Penelitian Djaka menghasilkan formulasi indeks spasial perembetan kekotaan (ISPK) dalam bentuk rumus matematika sederhana. Kelas dari ISPK sebagai indikator tingkat pengendalian perkembangan fisik kota, dan ambang batas toleransi perembetan kota ditentukan secara simultan dari nilai ISPK dengan kepadatan bangunan dan jarak jangkauan lahan terbangun kekotaan.
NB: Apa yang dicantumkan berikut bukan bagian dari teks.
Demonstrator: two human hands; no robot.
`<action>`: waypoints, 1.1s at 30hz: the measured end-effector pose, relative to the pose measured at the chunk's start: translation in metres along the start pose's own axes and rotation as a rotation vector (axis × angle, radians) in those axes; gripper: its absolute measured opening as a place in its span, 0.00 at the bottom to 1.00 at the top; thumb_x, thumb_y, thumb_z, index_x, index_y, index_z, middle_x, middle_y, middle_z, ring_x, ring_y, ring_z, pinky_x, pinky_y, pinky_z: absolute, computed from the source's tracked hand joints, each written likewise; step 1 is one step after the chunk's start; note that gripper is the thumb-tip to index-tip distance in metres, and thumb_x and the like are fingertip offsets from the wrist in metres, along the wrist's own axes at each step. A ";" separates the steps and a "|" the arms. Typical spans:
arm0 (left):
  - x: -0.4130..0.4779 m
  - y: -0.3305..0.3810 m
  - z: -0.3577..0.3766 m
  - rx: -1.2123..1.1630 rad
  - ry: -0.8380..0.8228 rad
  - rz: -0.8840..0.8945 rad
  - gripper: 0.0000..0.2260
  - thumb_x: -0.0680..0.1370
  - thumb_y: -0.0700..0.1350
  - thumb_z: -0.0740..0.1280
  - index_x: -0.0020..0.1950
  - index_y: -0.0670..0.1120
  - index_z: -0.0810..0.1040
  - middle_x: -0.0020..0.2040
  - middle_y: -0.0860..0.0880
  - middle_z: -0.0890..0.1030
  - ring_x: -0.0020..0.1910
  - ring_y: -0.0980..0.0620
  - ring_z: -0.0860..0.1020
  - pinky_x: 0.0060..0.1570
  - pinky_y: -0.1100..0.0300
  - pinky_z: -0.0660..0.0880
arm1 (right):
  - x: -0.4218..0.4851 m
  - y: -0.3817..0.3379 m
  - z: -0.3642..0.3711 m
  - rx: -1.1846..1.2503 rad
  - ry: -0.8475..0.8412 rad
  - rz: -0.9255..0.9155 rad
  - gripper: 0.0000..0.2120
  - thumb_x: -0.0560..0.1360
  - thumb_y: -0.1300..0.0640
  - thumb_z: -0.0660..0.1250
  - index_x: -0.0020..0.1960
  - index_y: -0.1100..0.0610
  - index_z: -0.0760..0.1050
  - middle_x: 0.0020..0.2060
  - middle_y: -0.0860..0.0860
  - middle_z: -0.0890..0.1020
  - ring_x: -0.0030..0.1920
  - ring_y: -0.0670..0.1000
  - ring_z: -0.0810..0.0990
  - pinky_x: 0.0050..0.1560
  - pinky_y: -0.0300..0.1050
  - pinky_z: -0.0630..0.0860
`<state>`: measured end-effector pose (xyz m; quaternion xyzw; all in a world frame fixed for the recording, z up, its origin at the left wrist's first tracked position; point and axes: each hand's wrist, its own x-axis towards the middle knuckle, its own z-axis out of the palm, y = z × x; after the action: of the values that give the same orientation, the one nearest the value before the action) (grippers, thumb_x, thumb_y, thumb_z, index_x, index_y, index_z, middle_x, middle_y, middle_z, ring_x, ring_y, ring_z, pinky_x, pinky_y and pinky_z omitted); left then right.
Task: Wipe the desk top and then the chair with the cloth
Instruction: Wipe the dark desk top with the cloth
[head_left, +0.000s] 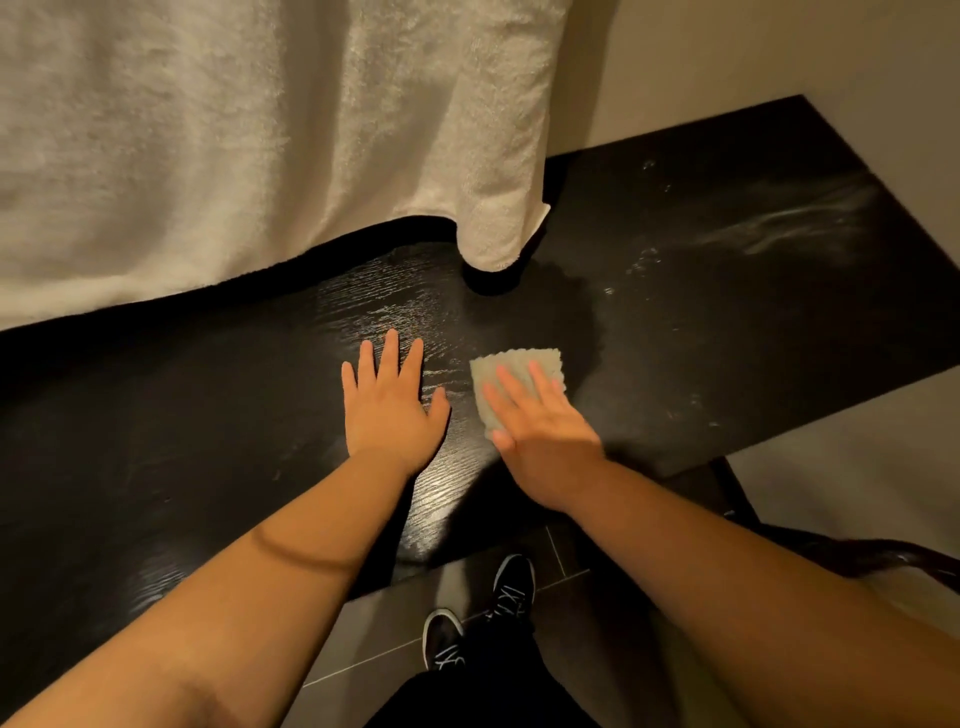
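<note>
A black wood-grain desk top fills the middle of the view. A small pale folded cloth lies flat on it near the centre. My right hand presses on the cloth with straight, spread fingers. My left hand rests flat on the bare desk just left of the cloth, fingers straight. White dusty smears streak the desk at the far right. A dark curved chair back shows at the right edge, below the desk.
A large cream towel or blanket hangs over the back of the desk, one corner drooping onto it. A beige wall stands behind. Below the desk edge are a grey tiled floor and my black shoes.
</note>
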<state>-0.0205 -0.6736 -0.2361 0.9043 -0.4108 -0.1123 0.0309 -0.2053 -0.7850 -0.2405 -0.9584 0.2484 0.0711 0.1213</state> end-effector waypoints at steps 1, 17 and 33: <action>-0.007 -0.005 0.000 0.017 -0.006 0.037 0.33 0.81 0.63 0.51 0.85 0.53 0.56 0.86 0.46 0.52 0.84 0.39 0.49 0.82 0.38 0.48 | -0.011 -0.002 0.002 -0.006 -0.032 -0.066 0.30 0.81 0.45 0.53 0.82 0.49 0.57 0.81 0.50 0.59 0.81 0.62 0.53 0.80 0.58 0.54; -0.087 -0.022 0.011 0.022 -0.038 0.067 0.31 0.83 0.58 0.53 0.86 0.52 0.54 0.86 0.46 0.53 0.84 0.40 0.50 0.82 0.41 0.50 | -0.055 -0.024 0.015 0.001 -0.086 -0.069 0.30 0.83 0.44 0.44 0.84 0.50 0.49 0.83 0.49 0.50 0.82 0.57 0.44 0.81 0.56 0.45; -0.096 -0.024 0.015 0.003 -0.011 0.063 0.32 0.81 0.59 0.54 0.85 0.53 0.56 0.86 0.46 0.52 0.84 0.40 0.49 0.82 0.41 0.48 | -0.072 -0.057 0.046 -0.101 -0.055 -0.075 0.28 0.85 0.48 0.35 0.83 0.56 0.43 0.83 0.57 0.47 0.82 0.64 0.42 0.80 0.64 0.48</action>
<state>-0.0675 -0.5852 -0.2371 0.8904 -0.4392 -0.1156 0.0309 -0.2428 -0.6915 -0.2598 -0.9696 0.2049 0.1053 0.0823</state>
Berdasarkan hasil perhitungan menggunakan ISPK tersebut, Kota Yogyakarta memiliki nilai indeks sebesar 0,56 dan termasuk kategori sedang. Angka tersebut sudah mendekati nilai ambang batas kelas tinggi sehingga perlu dilakukan pengendalian secara serius.
“Karena itu, perlu dibuat kebijakan insentif dan disinsentif dalam implementasi kesesuaian pemanfaatan lahan dengan rencana tata ruang dan penggunaan moda transportasi publik. Perlu penciptaan transportasi masal yang efisien sehingga menekan pemborosan energi dan pengendalian perembetan spasial kota agar tidak semakin jauh masuk ke daerah perdesaan,” ungkapnya. (Humas UGM/ Agung)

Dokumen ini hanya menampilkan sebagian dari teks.